L'impianto della città medievale ascolana è caratterizzato dalla presenza di numerosi luoghi di culto legati alla crescita della popolazione che in età comunale si trasferì in città, dalle campagne, per intraprendere attività artigianali e commerciali. Di questo periodo rimane ancora oggi un nucleo consistente formato da sedici chiese romaniche, oltre al Battistero, che costituiscono un itinerario di grande suggestione.
La chiesa, sorta nel 1069 e ricca di opere d'arte e di elementi provenienti dall'anfiteatro romano antistante, apparteneva direttamente ai Canonici Lateranensi come risulta dallo stemma sopra il portale principale.
Era la chiesa delle potenti monache Benedettine di origine longobarda.
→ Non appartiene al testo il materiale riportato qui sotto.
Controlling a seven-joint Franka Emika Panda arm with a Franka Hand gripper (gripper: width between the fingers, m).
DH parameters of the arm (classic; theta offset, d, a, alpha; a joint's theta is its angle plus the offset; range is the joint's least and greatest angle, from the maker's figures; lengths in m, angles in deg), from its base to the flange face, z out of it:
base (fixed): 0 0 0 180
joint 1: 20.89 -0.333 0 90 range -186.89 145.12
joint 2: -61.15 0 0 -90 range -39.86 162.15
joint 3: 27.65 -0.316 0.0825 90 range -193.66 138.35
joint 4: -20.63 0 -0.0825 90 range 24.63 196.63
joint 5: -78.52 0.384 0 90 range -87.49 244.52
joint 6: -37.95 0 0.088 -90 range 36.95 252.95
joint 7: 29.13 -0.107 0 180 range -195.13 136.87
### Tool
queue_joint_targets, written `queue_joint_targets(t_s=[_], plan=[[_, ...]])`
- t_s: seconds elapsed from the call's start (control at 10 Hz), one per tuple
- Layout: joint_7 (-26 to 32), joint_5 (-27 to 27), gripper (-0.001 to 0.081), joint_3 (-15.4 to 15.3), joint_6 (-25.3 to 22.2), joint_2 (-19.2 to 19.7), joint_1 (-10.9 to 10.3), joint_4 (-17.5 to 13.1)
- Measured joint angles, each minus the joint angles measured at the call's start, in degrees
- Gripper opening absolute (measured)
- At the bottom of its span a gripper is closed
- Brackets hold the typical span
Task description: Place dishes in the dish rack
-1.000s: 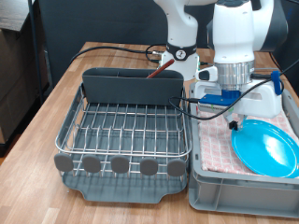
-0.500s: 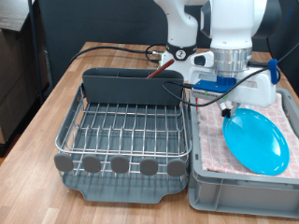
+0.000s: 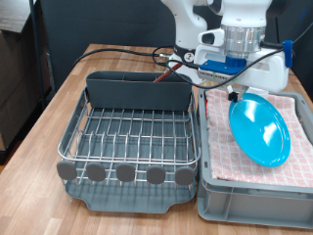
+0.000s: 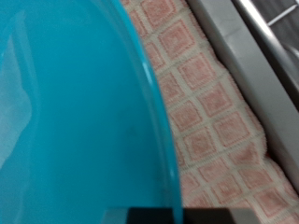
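Plate [image 3: 260,129] tilted over crate [image 3: 256,196], rack [image 3: 127,147] at exterior view's left.

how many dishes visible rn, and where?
2. The light-blue plate hangs tilted from the gripper, above the cloth-lined grey crate. The wooden spoon sticks up from the caddy of the dish rack. A cup may be hidden.

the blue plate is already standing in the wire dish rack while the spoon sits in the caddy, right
Not quite. The blue plate is not in the wire dish rack; the exterior view shows it tilted up at the gripper, above the checked cloth in the grey crate. The rack's wires are bare. The spoon does sit in the caddy.
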Motion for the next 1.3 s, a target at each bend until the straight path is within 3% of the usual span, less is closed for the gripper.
queue_joint_targets(t_s=[0.5, 0.9, 1.3], plan=[[0.21, -4.46, 0.0020, 0.10, -14.63, -3.94, 0.18, -5.35], [0.75, -4.65, 0.0020, 0.74, -17.08, -4.17, 0.24, -6.32], [3.11, -15.96, 0.0020, 2.14, -28.72, -6.23, 1.97, -7.86]])
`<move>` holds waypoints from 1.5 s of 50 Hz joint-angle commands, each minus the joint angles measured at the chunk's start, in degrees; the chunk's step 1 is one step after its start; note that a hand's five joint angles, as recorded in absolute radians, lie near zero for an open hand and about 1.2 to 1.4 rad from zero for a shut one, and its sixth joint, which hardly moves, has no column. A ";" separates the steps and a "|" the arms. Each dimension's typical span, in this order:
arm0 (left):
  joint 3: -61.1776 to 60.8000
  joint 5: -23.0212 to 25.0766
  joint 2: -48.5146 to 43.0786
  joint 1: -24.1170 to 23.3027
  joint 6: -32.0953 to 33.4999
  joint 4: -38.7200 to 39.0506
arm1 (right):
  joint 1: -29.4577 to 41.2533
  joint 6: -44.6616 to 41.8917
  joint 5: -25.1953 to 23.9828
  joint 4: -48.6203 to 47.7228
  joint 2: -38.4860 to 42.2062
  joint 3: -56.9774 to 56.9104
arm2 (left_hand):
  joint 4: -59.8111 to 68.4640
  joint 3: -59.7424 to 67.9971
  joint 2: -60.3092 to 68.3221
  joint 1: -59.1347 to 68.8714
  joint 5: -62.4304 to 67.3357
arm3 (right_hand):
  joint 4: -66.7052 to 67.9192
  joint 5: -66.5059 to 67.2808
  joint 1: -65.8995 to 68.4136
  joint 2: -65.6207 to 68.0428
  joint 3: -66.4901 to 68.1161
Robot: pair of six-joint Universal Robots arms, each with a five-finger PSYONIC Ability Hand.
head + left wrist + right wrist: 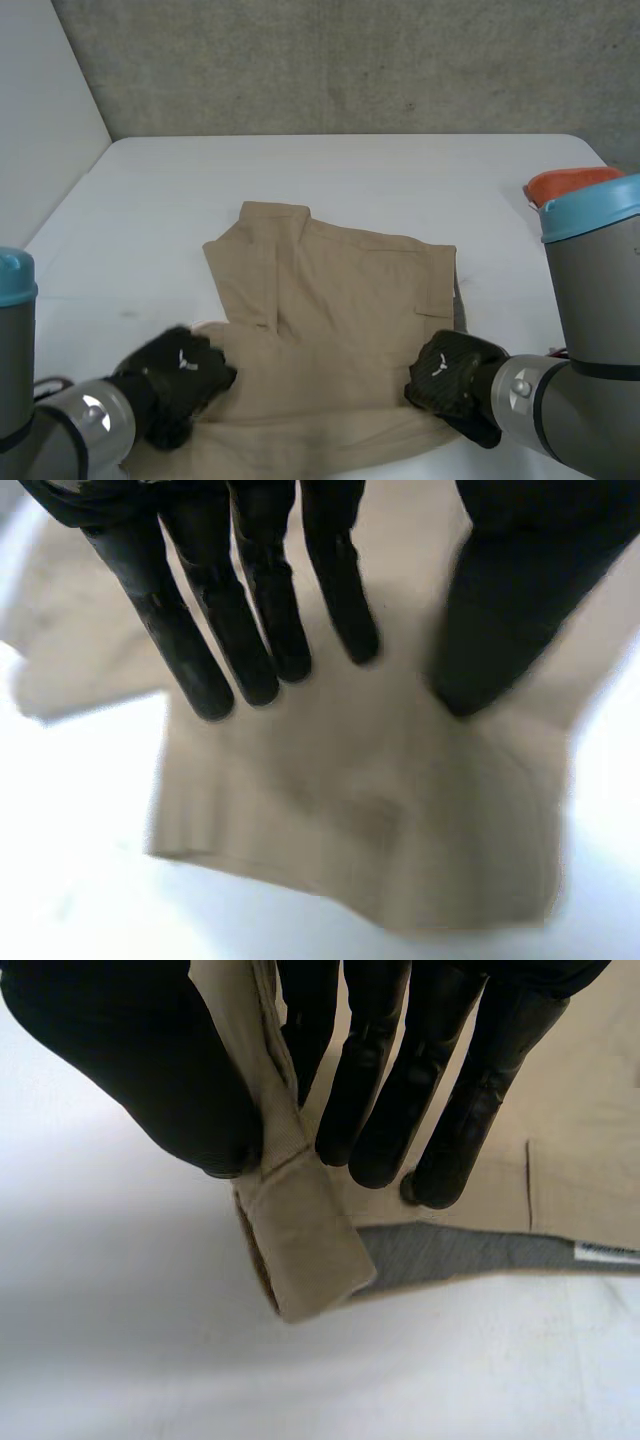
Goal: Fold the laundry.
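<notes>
Scene: a white desk [350, 170] seen from above, with a grey wall [350, 60] behind it and one robot arm coming in at each near corner.
Laundry: a beige garment [340, 330] lies spread on the near half of the desk, mostly flat. One flap at its far left corner is folded over, and soft creases run through the middle.
Left robot hand: the left robot hand [180, 375] sits at the garment's near left corner. In the left wrist view this hand [260, 600] has its fingers [200, 660] straight and spread, with the thumb [500, 610] held well apart from them. Beige cloth [380, 810] lies under the palm and beyond the fingertips, with bare desk [80, 880] past its edge. It grips nothing. Whether the fingertips touch the cloth cannot be told.
Right robot hand: the right robot hand [450, 372] is at the garment's near right edge. In the right wrist view this hand [120, 1050] pinches a doubled strip of the cloth [300, 1250] between thumb and fingers [380, 1080]. The strip's end sticks out past the fingertips, raised off the desk [120, 1310].
Lining: beside the pinched strip, a grey inner band [450, 1252] shows along the garment's edge, with a small label [605, 1251] too blurred to read.
Other thing: an orange thing [565, 183] lies at the desk's right edge, partly hidden behind the right arm's light-blue cap.
</notes>
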 commanded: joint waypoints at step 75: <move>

La facciata attuale fu realizzata nel 1292. Nel sottotetto si trovano affreschi romanici del sec. XII con figure di profeti.
Aspetti notevoli della chiesa sono: la facciata di 64 formelle quadre, un tempo contenenti affreschi, il portale lunettato del 1306 (con un gruppo scultoreo della Vergine tra i Santi titolari della chiesa) e la cripta, dedicata a S. Silvestro protettore dalla lebbra, che presenta un pozzo un tempo alimentato da una sorgente di acqua ritenuta curativa.
La chiesa di S. Vittore, esistente già nel 966, è un tipico esempio del Romanico, essenziale e quasi rude, sviluppatosi ad Ascoli. La facciata è costruita con semplici conci di travertino e presenta un portale ad arco falcato, rosone a raggi di colonnette (ripristinato nel 1924) e basso campanile.
E' una delle più antiche chiese ascolane, fondata nel sec. V. L'appellativo "inter vineas" (tra le vigne) deriva dalle coltivazioni che una volta si trovavano attorno alla chiesa.
La chiesa, fondata da S. Romualdo e alle dipendenze dell'Abazia di Farfa, si trova su un dosso di tufo fuori dal centro storico ed è stata da poco restaurata.
Il Romanico ascolano si caratterizza per l'estrema semplicità delle linee unita alla ricchezza dei particolari architettonici come rosoni, monofore, bifore, scodelle, cornici lunette e statue.
Le chiese di questo periodo conservano il più ragguardevole corpus di affreschi duecenteschi nelle Marche, a cui si sono aggiunti a metà del '300 gli affreschi grotteschi del Maestro di Offida, probabilmente un monaco farfense a capo di un gruppo di pittori rimasti ignoti. Gli affreschi costituivano una sorta di Biblia pauperum per la catechizzazione del popolo attraverso le immagini.